Böylesine etkileyici bir ribaund serisine dair şüphelerinizin olması anlaşılabilir fakat bugünlerde sahip olduğumuz gelişmiş istatistikler, pozisyon olma, mücadeleye girilen ribaund sayısı gibi faktörler de gördüklerimizi destekliyor. Yurtseven son dönemde dünya çapında pivotlarla sürekli oynamıyor olsa da ribaund istatistikleri fazlasıyla etkileyici.
Tabii eğer…
Buradaki koşul, bu amansız takiplerin, büyük bir arzuyla çekilen ribaundların yalnızca 11 maçlık bir sürece değil, haftalar ve aylar boyunca sürdürülmesi. Allen ve Udonis Haslem’ın odak noktası da bu alandaki gelişim. Yurtseven’e göre Allen, maçlarda işini kolaylaştırmak için çalışmaları sırasında onu itiyor, daha kirli bir oyun ortaya koyuyor ve Haslem ile birlikte bu “kafes maçı” çalışmalarında onu hazırlıyorlar.
“Ayağımı gazdan nasıl çekmeyeceğimi gösteriyor” diyor Yurtseven. “Her ribaundu kovalamayı gösteriyor. Birçok alan önemli. Rolümü yerine getirmeye çalışıyorum. Rolüm de şu ana kadar savunma yapmak ve ribaund almak. Tamamen bu konuya konsantreyim. Her topu kaçmış gibi kovalamak, büyük bir değişim oldu.”
“Özellikle hücum ribaundlarında harika bir iş çıkardı. Bazen alamasa bile mücadelesi ile bize çok fayda sağladı” diyor Allen. “Rakipleri yıpratıyor. Bunu yapmak kolay değil. Her 10 denemenizde 1-2 ribaund alabiliyorsunuz fakat o, bunları takip edip çalışarak harika bir iş çıkardı. UD, top havadayken açılar ve düşüş beklentisi ile ilgili onunla çok konuşuyor. Ribaundlarına bir katkı da bu oldu. Savunmada fiziksel olarak mücadelesini veriyor. Topu savunma konusunda da daha iyiye gitti. Başlarda temas alınca biraz şoka uğruyordu. Teması almak, her zaman toplu savunmayı yapmakla aynı anlama gelmiyor. Son birkaç haftadır bu konuda da daha iyi.”

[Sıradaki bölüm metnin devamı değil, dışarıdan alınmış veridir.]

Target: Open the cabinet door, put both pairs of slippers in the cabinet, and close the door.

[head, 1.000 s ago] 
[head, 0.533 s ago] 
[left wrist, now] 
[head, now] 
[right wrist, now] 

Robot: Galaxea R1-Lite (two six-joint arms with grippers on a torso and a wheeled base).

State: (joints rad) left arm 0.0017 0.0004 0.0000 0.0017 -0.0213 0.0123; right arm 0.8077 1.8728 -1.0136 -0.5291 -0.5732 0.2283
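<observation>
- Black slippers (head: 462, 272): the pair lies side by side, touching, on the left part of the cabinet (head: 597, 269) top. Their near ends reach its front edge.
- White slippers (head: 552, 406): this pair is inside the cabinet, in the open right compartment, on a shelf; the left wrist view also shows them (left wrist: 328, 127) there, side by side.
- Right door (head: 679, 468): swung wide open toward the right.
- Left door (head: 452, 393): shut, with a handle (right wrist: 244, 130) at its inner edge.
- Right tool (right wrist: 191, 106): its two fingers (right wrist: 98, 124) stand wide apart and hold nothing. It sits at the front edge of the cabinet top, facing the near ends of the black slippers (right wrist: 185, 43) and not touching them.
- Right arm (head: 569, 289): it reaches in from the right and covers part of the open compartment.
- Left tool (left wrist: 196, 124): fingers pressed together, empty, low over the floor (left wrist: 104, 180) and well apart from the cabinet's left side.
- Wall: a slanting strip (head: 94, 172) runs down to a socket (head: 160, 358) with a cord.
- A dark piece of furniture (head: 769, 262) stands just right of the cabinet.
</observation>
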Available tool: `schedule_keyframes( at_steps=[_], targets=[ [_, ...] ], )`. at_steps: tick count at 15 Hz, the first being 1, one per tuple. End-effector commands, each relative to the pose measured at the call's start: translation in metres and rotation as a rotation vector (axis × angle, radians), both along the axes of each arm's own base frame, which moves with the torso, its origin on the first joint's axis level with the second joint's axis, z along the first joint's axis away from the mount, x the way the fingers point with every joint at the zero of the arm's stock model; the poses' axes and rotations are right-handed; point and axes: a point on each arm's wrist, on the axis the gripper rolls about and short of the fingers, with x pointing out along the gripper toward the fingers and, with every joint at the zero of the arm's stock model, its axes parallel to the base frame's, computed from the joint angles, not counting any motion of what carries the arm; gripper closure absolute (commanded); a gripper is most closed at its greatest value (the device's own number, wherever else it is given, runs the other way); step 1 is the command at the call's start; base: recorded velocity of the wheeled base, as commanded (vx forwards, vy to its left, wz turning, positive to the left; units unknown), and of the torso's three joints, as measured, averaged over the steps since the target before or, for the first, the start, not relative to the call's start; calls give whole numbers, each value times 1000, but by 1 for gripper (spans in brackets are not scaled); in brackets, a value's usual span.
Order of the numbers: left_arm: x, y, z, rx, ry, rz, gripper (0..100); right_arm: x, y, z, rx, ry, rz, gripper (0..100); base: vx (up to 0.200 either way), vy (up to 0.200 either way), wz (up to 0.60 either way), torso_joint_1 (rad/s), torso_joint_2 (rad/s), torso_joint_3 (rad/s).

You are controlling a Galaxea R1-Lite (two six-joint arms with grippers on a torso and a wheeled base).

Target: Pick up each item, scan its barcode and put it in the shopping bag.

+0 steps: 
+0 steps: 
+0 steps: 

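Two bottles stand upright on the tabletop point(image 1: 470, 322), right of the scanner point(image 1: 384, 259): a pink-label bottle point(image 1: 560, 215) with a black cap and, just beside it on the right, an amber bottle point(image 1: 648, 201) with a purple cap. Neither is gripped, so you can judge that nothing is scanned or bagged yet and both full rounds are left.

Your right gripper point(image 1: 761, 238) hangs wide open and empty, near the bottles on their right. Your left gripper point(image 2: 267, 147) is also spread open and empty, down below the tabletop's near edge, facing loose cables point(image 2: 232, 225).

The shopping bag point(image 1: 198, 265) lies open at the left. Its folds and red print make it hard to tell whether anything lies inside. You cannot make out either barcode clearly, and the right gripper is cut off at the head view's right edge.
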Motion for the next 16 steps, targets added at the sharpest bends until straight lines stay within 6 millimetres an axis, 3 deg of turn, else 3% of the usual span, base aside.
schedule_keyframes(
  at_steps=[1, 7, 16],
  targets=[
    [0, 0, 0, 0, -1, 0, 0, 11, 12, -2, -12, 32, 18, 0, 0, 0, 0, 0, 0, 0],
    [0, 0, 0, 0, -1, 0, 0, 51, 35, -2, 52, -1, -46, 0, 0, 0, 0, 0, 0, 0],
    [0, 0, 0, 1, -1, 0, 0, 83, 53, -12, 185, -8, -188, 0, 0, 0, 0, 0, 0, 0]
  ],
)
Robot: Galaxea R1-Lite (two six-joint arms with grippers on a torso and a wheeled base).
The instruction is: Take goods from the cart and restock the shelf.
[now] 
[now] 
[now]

Oyun motoru ve enerjisi söz konusu olduğunda Pat Riley’nin tabiriyle her maçı çıkarabilecek bir oyuncu olabilirse Yurtseven’in ligin en iyi ribaundcularından biri olmaması için hiçbir sebep yok.
Yurtseven, fizikli, atletik bir oyuncu ve fizikli, atletik oyuncular Erik Spoelstra’nın sisteminde boş smaçlar bulabiliyorlar. Özellikle de etraflarında Kyle Lowry varken. Gelişime en çok açık olduğu alan belki de smaç dışındaki her türlü şut. Georgetown mezunu 23 yaşındaki oyuncnu, her ne kadar geçtiğimiz günlerde profesyonel seviyede ilk orta mesafesini ve ilk üçlüklerini atmış olsa da smaç dışında boyalı bölgede yalnızca %44,9 ile isabet buluyor ve bu sebeple boyalı bölgede 100 şut deneyen 167 oyuncu arasında 148. sırada yer alıyor. Yalnızca uzunlardan söz etmiyoruz. Tüm oyuncular buna dahil. NBA’de ilk maçlarına çıkan bir genç pivot için elbette anlaşılabilir bir durum bu. Precious Achiuwa da geçen sezon aynı şeyi yaşadı. Bam Adebayo da çaylak yılında bunu yaşamıştı fakat istatistikler işte böyle ve şu anda o istatistikler çok iyi gözükmüyor.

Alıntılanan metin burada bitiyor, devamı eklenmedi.